Back and forth with Gayle at Heyday and Jeff the assistant
in downtown Riverside, mega-copying and fed-expressing
at the Kinko's on Magnolia. July 4th the blah of fireworks,
here in the Ritz Lands, resorts in nearby Indian Wells
(next door and across the street) have displays many times
during the year so it's not a novelty anymore. Two canceled
vacations to the beach, too busy working. Teaching the
Inlandia Writers Workshop at Riverside Library. One drive
to the Santa Rosa Mountains on the old dirt road backside
with Phil, to Dripping Spring, an hour on washboarded in and
out canyon pillaging. A real adventure. Cool and lofty up top.
Saw a nephrologist this month and it was made official, SSRI's
were giving me hyponatremia, a state where the kidneys lose
too much sodium and compensate with water retention. Nice
bike rides, 8, 10 mile clips on eves that aren't too hot this month.
Can only ride after dark in July. We have had a mellow month
temp-wise for Palm Desert, not much over 110, which is a joy.
Still too hot, and my AC was out for three days. Lots of
Hanging Around the Fort. Swimming in the pool, watering
the sunflowers and morning glories and marigolds and mint
in the garden. August will be a time to be off. We're heading north
to the redwoods and eastern Sierras. Adios, another July.
20 years of mid-summer hello's and goodbyes.
Poem: Slash X Ranch
She handed me a mirrored butcher knife.
Then came the noon chucks, a fifth of Vodka.
My hair was still wrapped in the French braid
knotted with her strong fingers the day before
while I was teaching my high school English class.
She had removed her long red nails, told me she
Planned to shank her mother in the back that day
so I drove her far into the desert after school.
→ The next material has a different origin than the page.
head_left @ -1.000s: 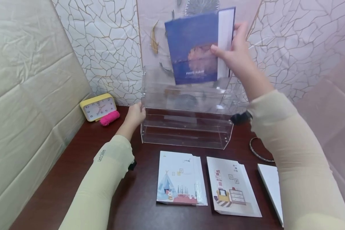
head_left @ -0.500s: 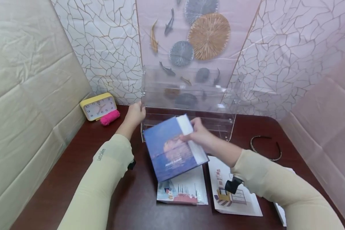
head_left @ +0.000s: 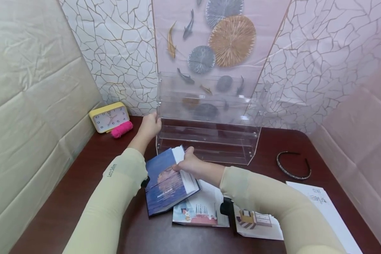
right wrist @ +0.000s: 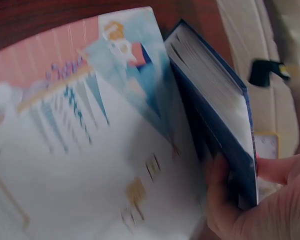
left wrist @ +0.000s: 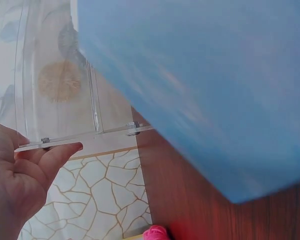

We hiked a mountain behind an old cattle ranch.
I fingered the splintered cross stuck in rocks,
my initials carved at 14 with my brother's knife.
It had been many years since I'd last been here.
I could still see my parents' house, wondered
how easy it would be for one of us to slip and fall.
At school, she had confided in her journal to me
that she once threw a desk at a mean teacher,
that she'd lived in a crack house South Central LA,
that she'd already had four abortions, many dads.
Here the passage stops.